ACTION ITEM: The required output is a verbatim transcription of the listing, pictures excluded.

***** DATASET EXCERPT *****

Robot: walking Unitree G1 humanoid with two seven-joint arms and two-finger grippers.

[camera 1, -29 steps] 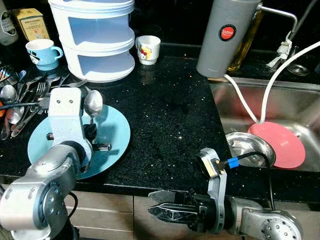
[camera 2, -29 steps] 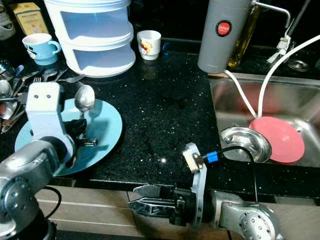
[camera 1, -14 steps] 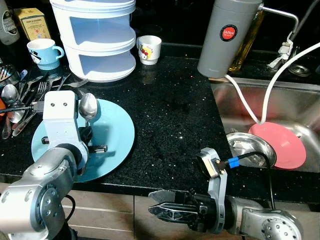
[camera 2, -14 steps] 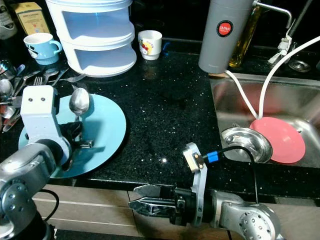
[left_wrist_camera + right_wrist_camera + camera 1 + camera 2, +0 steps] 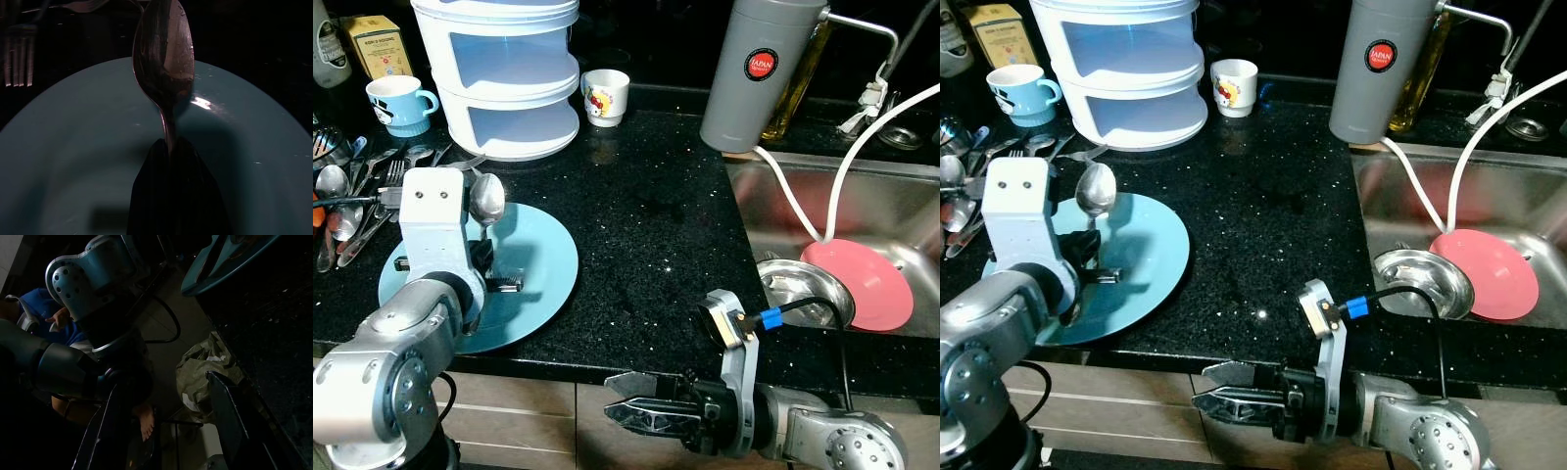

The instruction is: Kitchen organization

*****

WRITTEN ANSWER:
Robot: walking Unitree G1 humanoid with two seven-joint arms and two-finger grippers.

[camera 1, -29 steps] 
[camera 2, -29 steps] 
[camera 1, -14 steps] 
[camera 2, -14 steps] 
[left_wrist_camera + right_wrist_camera + camera 1 + camera 2, +0 steps] 

The instruction is: Kitchen organization

No part of the exercise is left unanswered.